Die Inflationsrate bzw. der Verbraucherpreisindex wird immer in Relation zu einem Basisjahr gerechnet. Das aktuelle Basisjahr ist 2015. Das letzte Basisjahr davor war 2010. Bei jeder Umstellung auf ein neues Basisjahr wird der Verbraucherpreisindex (und damit die Inflationsrate) mit der dann gültigen Gewichtung der Kategorien zueinander neu in die Vergangenheit zurück gerechnet. Allerdings ist es nicht unbedingt sinnvoll, sehr weit in die Vergangenheit zurück zu rechnen, da sich an dem verwendeten Warenkorb einfach im Zeitverlauf zu viele Dinge ändern.

Je nachdem, ob man den jährlichen Durchschnitt anschaut oder wirklich Monat für Monat den Vergleich mit dem Vorjahr zieht, ergeben sich folgende historische Entwicklungen der Inflationsrate seit 1991:

Man sieht, dass die Inflationsrate Anfang der Neunziger Jahre im Vergleich zu heute sehr hoch war. Seit Mitte der 1990er bleibt die Inflationsrate aber recht konstant zwischen 0,3% und 2,6% pro Jahr.

Verschiedene Arten von Inflation

Im Korridor zwischen 0% und 5% spricht man von leichter Inflation. Auch wenn mir 5% Inflation auf Grund meiner bisherigen Erfahrungen sehr hoch vorkommen würden, sind diese Werte volkswirtschaftlich gesehen noch nicht wirklich problematisch. Erst ab 5% pro Jahr spricht man von schwerer Inflation. In solch einem Fall wird Bargeld merklich weniger Wert, sodass andere Dinge (wie Zigaretten, eine ausländische Währung oder Sachwerte wie Schmuck und Immobilien) die Funktion als „Wertaufbewahrungsspeicher“ übernehmen, den Bargeld sonst hat.

Wenn ich damit rechnen muss, dass das Geld auf meinem Konto nächstes Jahr 10% weniger wert ist, dann beeile ich mich, es auszugeben oder mit entsprechend hohen Zinsen anzulegen, statt es zinslos auf dem Konto oder im Portemonnaie versauern zu lassen. Anfang / Mitte der 70er Jahre gab es solche Inflationsraten über 5%. Allerdings hat man damals auch auf sein Sparbuch ebenfalls teilweise 5% Zinsen pro Jahr bekommen, sodass der Effekt für Sparer gar nicht so viel größer war als heute.
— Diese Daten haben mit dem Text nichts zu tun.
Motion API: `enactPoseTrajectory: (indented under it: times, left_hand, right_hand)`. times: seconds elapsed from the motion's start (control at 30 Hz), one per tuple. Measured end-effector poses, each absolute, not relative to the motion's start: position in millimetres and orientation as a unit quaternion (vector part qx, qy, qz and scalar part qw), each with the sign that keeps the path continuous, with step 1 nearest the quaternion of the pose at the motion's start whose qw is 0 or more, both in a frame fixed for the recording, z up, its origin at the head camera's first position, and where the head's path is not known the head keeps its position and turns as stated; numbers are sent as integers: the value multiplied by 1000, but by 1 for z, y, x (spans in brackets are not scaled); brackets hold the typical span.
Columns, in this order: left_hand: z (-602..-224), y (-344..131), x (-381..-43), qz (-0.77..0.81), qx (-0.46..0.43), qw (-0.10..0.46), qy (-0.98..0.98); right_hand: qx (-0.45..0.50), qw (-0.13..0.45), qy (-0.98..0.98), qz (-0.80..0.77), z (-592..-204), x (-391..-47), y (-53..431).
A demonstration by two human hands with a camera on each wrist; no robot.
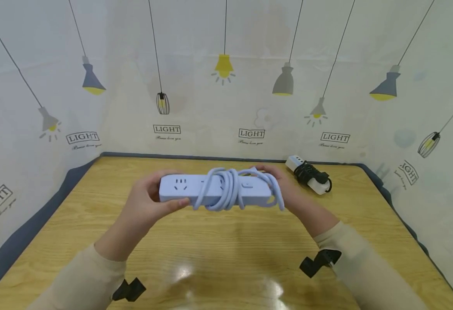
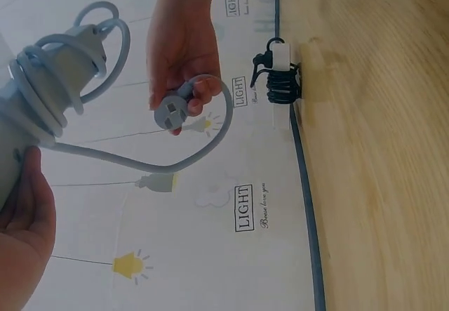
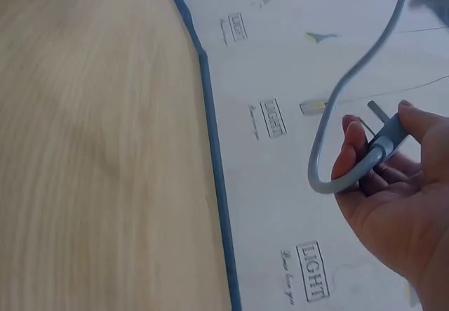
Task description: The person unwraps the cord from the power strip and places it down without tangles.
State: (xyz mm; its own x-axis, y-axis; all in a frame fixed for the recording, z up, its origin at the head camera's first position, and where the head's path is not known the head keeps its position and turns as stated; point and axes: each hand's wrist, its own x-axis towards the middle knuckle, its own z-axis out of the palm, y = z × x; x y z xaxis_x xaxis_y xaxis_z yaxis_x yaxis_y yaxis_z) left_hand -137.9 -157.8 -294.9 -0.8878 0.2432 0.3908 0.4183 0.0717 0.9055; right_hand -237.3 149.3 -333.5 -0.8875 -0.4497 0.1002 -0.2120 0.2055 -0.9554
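Note:
A white power strip [image 1: 172, 189] hangs level above the table, its own pale cord [image 1: 230, 189] wound several times round its middle and right part. My left hand [image 1: 143, 202] grips the strip's left end, thumb along the near side. My right hand [image 1: 288, 191] is behind the strip's right end in the head view, which hides its fingers. In the left wrist view it holds the cord's plug [image 2: 171, 112], prongs outward, with a loop of loose cord running back to the strip. The right wrist view shows the plug [image 3: 389, 137] pinched between thumb and fingers.
A second white power strip [image 1: 295, 162], wrapped in a black cord [image 1: 307, 173], lies at the back right of the wooden table [image 1: 211, 249]. A lamp-printed curtain [image 1: 195, 64] stands behind and on both sides, with a dark band along the table's edge.

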Motion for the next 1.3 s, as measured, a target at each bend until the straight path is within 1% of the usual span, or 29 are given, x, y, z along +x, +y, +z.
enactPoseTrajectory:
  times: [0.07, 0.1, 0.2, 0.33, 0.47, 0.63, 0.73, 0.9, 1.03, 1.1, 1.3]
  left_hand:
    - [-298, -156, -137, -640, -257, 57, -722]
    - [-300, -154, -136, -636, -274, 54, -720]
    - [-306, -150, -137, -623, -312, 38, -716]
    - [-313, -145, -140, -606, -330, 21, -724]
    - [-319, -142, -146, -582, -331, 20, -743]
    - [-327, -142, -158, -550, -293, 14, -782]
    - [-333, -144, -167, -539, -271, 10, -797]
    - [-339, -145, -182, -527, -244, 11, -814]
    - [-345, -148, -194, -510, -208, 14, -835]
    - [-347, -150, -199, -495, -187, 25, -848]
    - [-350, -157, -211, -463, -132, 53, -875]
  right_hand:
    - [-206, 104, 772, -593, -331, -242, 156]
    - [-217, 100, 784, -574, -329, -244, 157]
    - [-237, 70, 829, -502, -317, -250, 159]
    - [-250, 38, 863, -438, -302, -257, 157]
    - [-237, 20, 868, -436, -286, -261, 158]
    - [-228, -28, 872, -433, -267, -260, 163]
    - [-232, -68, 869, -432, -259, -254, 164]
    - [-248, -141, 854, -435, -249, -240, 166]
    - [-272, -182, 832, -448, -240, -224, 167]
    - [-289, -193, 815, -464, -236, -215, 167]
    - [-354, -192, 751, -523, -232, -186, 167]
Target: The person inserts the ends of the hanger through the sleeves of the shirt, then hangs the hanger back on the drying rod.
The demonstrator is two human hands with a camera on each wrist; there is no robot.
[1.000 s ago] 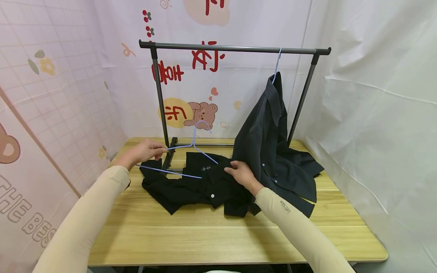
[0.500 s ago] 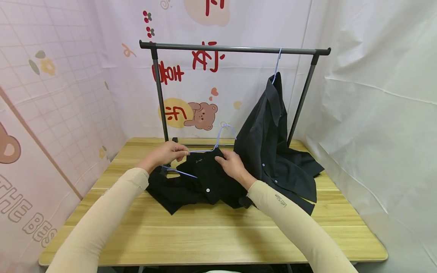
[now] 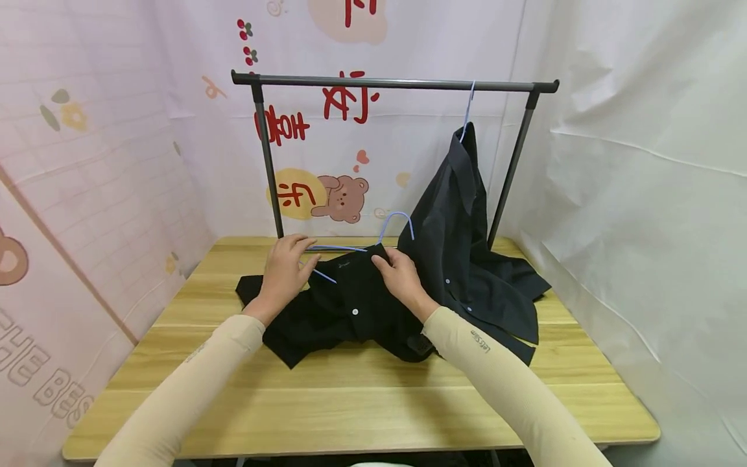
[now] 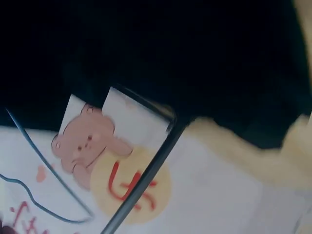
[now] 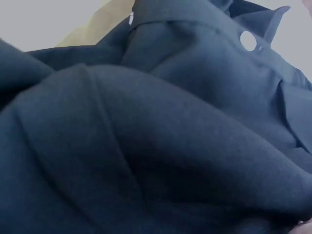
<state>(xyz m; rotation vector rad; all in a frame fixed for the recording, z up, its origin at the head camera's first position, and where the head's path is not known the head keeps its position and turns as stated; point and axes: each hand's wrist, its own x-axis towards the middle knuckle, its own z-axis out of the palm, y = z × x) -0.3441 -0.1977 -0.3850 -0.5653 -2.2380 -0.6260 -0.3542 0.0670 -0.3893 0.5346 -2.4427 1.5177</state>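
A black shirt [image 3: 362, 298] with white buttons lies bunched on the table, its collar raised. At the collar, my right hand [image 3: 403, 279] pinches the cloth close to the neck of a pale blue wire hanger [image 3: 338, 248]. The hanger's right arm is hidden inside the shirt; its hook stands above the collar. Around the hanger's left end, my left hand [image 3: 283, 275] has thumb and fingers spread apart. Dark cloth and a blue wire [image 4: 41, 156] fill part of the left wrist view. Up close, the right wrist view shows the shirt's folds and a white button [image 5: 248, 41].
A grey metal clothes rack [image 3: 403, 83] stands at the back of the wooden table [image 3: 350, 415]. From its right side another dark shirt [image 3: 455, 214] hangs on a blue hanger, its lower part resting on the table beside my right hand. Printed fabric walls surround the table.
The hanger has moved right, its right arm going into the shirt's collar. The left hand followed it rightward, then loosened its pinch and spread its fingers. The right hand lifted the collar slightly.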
Spezialfall Hyperinflation

Früher hat man den Begriff Inflation ausschließlich als Synonym für Hyperinflation genutzt. Von Hyperinflation spricht man, wenn sich die Preise um mehr als 50% verteuern – pro Monat! Dagegen sind 5% pro Jahr tatsächlich gar nichts. In Phasen von Hyperinflation profitieren Schuldner, denn ihre Schulden tilgen sich quasi von selbst, während jene Sparer leiden, die ihr Geld nicht in Sachwerten angelegt haben. Wahrscheinlich kennt jeder noch das Bild aus dem Geschichtsunterricht von der Hyperinflation der 1920er Jahre. Kinder spielen mit Geldbündeln als wären es Bauklötze, weil die Scheine nicht einmal mehr das Papier wert sind, auf dem sie gedruckt wurden. Doch Phasen der Hyperinflation gab es nicht nur vor 100 Jahren. Viele Länder schlittern immer wieder in Phasen der Hyperinflation, die meist nur wenige Monate andauern und dann durch eine Währungsreform beendet werden. Einige neuere historische Beispiele sind Simbabwe (2006 – 2009), Weißrussland (2011 – 2012) oder auch Peru (1990).

Warum entsteht Inflation?

Hyperinflation tritt meist nach oder zusammen mit anderen Krisen wie Krieg, politischen Umbrüchen und Regierungskrisen auf. Doch spannender als diese Ausnahmesituationen ist doch die Frage, wie normale Inflation entsteht. Als studierte Volkswirtin kann ich sagen: Für kaum eine Frage gibt es mehr Theorien! Wer hier jetzt bereits tiefer einsteigen möchte, dem empfehle ich den entsprechenden Abschnitt im Wikipedia-Artikel zu Inflation. Für alle, die stattdessen lieber eine Kurzzusammenfassung lesen möchten, können mit Teil 2 dieser Serie weitermachen. Darin kläre ich auch, warum (ein bisschen) Inflation als etwas durchaus Positives gesehen wird.

Bei welcher Ware oder welcher Dienstleistung fällt dir Inflation besonders auf? Entspricht deine gefühlte Inflation der tatsächlichen Inflation seit 1991, die in den Grafiken abgebildet ist? Welche Teile des repräsentativen Warenkorbs spielen für deine persönliche Inflation nur eine geringe oder gar keine Rolle?

Berücksichtigst du die Inflation in deiner Altersvorsorge? Wenn ja, wie?